WordPress: 40.000 siti in pericolo per una falla di sicurezza

Torniamo purtroppo ad occuparci di problemi di sicurezza legati a plugin di WordPress, un CMS che come si sa è utilizzatissimo in tutto il mondo ma che può portare alcuni problemi di sicurezza se non seguito con la dovuta attenzione. Ripetiamo, se ce ne fosse ancora bisogno, che le vulnerabilità sono un’evenienza del tutto frequente nel mondo IT, ma l’importante è utilizzare sempre un approccio attivo nella gestione di sistemi e piattaforme, poiché seguendo con cura tutto ciò che ci riguarda riusciremmo anche a limitare al massimo i problemi.

Passando al caso in esame in questo breve approfondimento, oggi parliamo di un plugin gratuito chiamato Modular DS, uno strumento aggiuntivo prodotto esternamente da WordPress che serve a coloro che lo utilizzano per la gestione di multipli portali sviluppati con il noto CMS in un unico luogo, automatizzando aggiornamenti, monitoraggi oltre a varie altre funzionalità che mirano a rendere più facile la vita di chi ha più di un sito. Per questo plugin è stata riscontrata una vulnerabilità che, se sfruttata, consente di effettuare la cosiddetta “privilege escalation”, ovvero l’attribuzione di privilegi da amministratore anche ad utenti che non sono autenticati al portale. Il caso è particolarmente grave, poiché alla vulnerabilità, contrassegnata dal codice CVE-2026-23550, è stato dato un punteggio di criticità pari a 10 su 10, facendo anche capire quale sia necessario agire con urgenza.
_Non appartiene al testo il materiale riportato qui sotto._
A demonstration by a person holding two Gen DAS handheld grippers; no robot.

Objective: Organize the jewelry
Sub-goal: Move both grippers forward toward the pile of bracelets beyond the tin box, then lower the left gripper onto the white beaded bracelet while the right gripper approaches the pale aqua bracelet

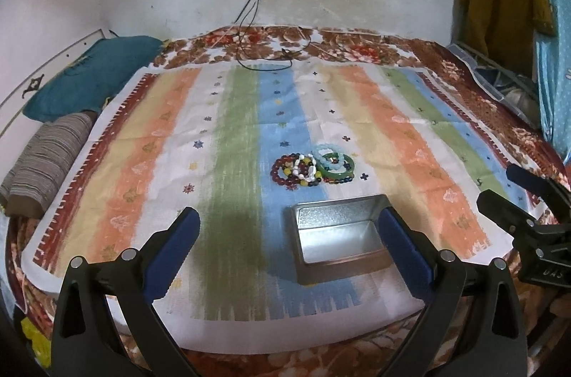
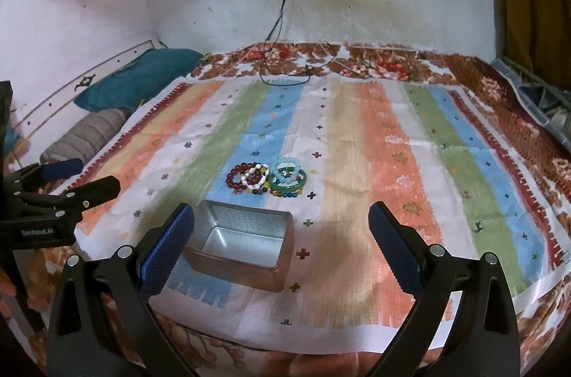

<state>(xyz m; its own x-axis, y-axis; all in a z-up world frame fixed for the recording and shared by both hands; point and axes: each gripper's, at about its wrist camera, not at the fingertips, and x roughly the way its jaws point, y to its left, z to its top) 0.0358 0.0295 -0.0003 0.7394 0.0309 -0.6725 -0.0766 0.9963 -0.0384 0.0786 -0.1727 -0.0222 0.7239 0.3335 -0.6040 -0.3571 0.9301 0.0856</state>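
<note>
Both our left gripper [image 1: 289, 227] and right gripper [image 2: 282, 223] hang spread, empty. We should pinch one beaded bracelet [image 2: 238, 177] at twelve o'clock, then lower it into the tin box [image 2: 228, 261].

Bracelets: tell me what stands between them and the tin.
Nothing visible does. The bracelets lie piled on the cloth just beyond the open tin, with only bare cloth between. Both grippers hover open, short of the pile.

Beaded bracelets [image 1: 312, 170] piled just behind empty open tin [image 1: 339, 234]
</note>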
La falla di sicurezza è presente in tutte le versioni fino alle 2.5.1 inclusa ed è stata segnalata in data 14 gennaio scorso, ma quel che è peggio è che Modular DS è installato su oltre 40.000 siti e, nonostante la patch di sicurezza già rilasciata, sembra anche che siano già iniziati i primi attacchi. Tramite lo sfruttamento della vulnerabilità, un malintenzionato può bypassare i controlli all’autenticazione e, dall’accesso successivo, entrare in qualità di admin. Per quel che riguarda gli attacchi già apparentemente subiti, sembra che siano stati proprio questi il fattore che ha portato alla segnalazione visto che sono stati notati il 13 gennaio ma per fortuna sembra che siano stati anche bloccati. È importante in questo caso fare i complimenti agli sviluppatori di Modular DS che hanno rilasciato una toppa in tempi molto ristretti, ma dall’altra parte viene mossa anche una critica per il percorso di autenticazione impostato tecnicamente male poiché basato su URL e senza una validazione corretta, cosa che poteva portare a grossissimi danni.

L’importante, per concludere, è che tutti coloro che usano questo plugin installino la versione 2.5.2 contenente la patch ed invitino a farlo fare anche ad altri, poiché i problemi che possono arrivare da una scalata dei privilegi senza autenticazione sono i più disparati. Essi comprendono infatti, ovviamente, la perdita di tutti i dati del sito oltre che delle informazioni contenute in DB e backend, ma se per caso si ha un portale e-commerce questo può comportare anche grossi problemi sui dati di pagamento. In mezzo a questo scenario mettiamo anche il danno alla reputazione che può provenire da sfruttamenti di queste vulnerabilità, che si possono utilizzare però anche per far effettuare redirect malevoli ai siti. Se si moltiplicano questi problemi su 40mila siti è evidente cosa ne può venire fuori, ma l’aggiornamento è molto semplice e rapido.